Japanese stocks have been a big disappointment for two decades now, talk about a contrarian investment idea. But all things come to an end, and Japanese authorities seem determined to devalue the Yen as much as necessary in order to finally reignite the economy. Time will tell if a weaker currency is what Japan really needs, but this is a major macroeconomic development which will have important investment implications over the following years.
The Country of the Rising Yen
The strength of Japan's currency has been quite surprising, not only because of its magnitude, but also due to its context and consequences. The Yen has been rising in spite of stagnant economic growth and low interest rates, and has been a major concern for economic policymakers over the last years.
But several variables are signaling that the era of a strong yen may finally be reaching and end. On one hand, there is more consensus than ever among politicians and Central Bank authorities regarding the need to finally devalue the Yen to a considerable degree. Deflation has proven to be a far more serious problem for Japan than inflation over the last twenty years, so aggressive monetary easing and all kind of currency interventions should be expected in the near term.
One of the biggest reasons for the Yen appreciation in spite of low interest rates in Japan has been the country's remarkable saving culture. The Japanese have always been big savers, keeping their money in the bank as opposed to spending on imported goods like in the US, for example. But that seems to be changing: the household saving rate fell to 7.3% in 2011, a big difference from the 20% zone where it was during the 1980s.

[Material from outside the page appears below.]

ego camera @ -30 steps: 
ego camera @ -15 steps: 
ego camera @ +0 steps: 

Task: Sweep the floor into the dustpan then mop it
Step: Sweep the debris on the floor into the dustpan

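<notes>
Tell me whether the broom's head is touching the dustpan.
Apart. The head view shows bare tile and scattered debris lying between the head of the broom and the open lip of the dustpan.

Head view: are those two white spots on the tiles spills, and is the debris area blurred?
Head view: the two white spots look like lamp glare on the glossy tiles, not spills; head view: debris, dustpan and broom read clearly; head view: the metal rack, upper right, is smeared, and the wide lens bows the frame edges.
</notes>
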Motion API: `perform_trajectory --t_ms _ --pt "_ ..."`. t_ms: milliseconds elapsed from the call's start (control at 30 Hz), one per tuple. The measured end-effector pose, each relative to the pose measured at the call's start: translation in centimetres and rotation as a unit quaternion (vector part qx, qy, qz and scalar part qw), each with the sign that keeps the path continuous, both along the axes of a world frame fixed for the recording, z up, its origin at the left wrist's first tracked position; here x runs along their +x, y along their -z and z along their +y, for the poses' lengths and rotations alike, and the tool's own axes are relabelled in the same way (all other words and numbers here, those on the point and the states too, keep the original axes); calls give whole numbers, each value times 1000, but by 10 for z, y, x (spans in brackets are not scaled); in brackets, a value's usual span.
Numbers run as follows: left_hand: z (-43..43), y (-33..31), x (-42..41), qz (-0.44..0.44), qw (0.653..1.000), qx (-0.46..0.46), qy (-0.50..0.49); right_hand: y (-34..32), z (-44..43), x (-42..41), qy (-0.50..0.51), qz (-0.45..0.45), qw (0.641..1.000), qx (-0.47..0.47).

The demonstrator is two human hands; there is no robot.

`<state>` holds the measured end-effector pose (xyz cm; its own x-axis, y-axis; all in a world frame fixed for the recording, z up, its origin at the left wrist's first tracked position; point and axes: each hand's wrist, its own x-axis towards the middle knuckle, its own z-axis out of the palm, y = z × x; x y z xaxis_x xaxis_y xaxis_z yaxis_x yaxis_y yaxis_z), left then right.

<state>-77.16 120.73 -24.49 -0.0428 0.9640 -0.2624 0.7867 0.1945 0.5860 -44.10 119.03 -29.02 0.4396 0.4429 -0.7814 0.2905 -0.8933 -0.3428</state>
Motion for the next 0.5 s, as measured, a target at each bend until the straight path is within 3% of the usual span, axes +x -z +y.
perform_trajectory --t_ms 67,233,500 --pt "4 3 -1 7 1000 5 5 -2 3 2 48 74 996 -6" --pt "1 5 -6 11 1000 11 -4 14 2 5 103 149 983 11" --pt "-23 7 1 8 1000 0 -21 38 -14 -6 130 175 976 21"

Demographic trends may be an important factor behind these changes, Japan has a very low fertility rate of 1.2, and life expectancy is among the highest in the world. The Japanese population is getting older, and this means lower savings as people start spending their retirement funds instead of saving their money for the future.
Japanese authorities have unsuccessfully tried to devalue the Yen for a long time, but now they are trying harder than ever. Besides, demographic trends are providing an important tailwind for their efforts. Nothing lasts forever, and the amazingly rising Yen will be no exception to the rule.
Falling Yen, Rising Stocks
Japanese automakers like Toyota and Honda could be among the biggest beneficiaries from a Yen devaluation. These companies are recovering market share in markets like the US after the 2011 earthquake and tsunami which materially affected production levels. A cheaper Yen may be just what these companies need in order achieve lower costs in such a competitive industry.
China, on the other hand, has been showing some worrisome trends as political conflicts between the two countries have created a strong negative feeling towards Japanese automakers from Chinese consumers. Investors need to monitor the China situation closely, because it could create serious problems for Japanese automakers if it becomes and enduring dispute.
Kubota is a manufacturer and exporter of machinery for construction and farming, the company is benefiting from rebuilding efforts in Japan and has a big international presence in other areas like pipes and valves for use in municipal water supplies, industrial engineering systems, air conditioners and vending machines among other products. A cheaper Yen would clearly be a good thing for Kubota and its international growth strategy.
Shares of Kubota, however, are more expensive than those of American competitors like Caterpillar or Deere . The Japanese company trades at a P/E of 16.5 and has a dividend yield of 1.6%. Caterpillar has a cheaper P/E of 8.5 and a higher dividend yield of 2.5%. Deere is materially cheaper too, with a P/E of 11 and a dividend yield of 2.2%. Kubota is in the right place to benefit from a depreciated Yen, but investors should probably wait for a pullback before pulling the trigger.
Money Grows on the Tree of Persistence
The Japanese proverb quoted above may be a good one to illustrate the case for investing in Japan. After years of persistence trying to devalue the Yen, the Japanese money tree may be about to bear some fruit.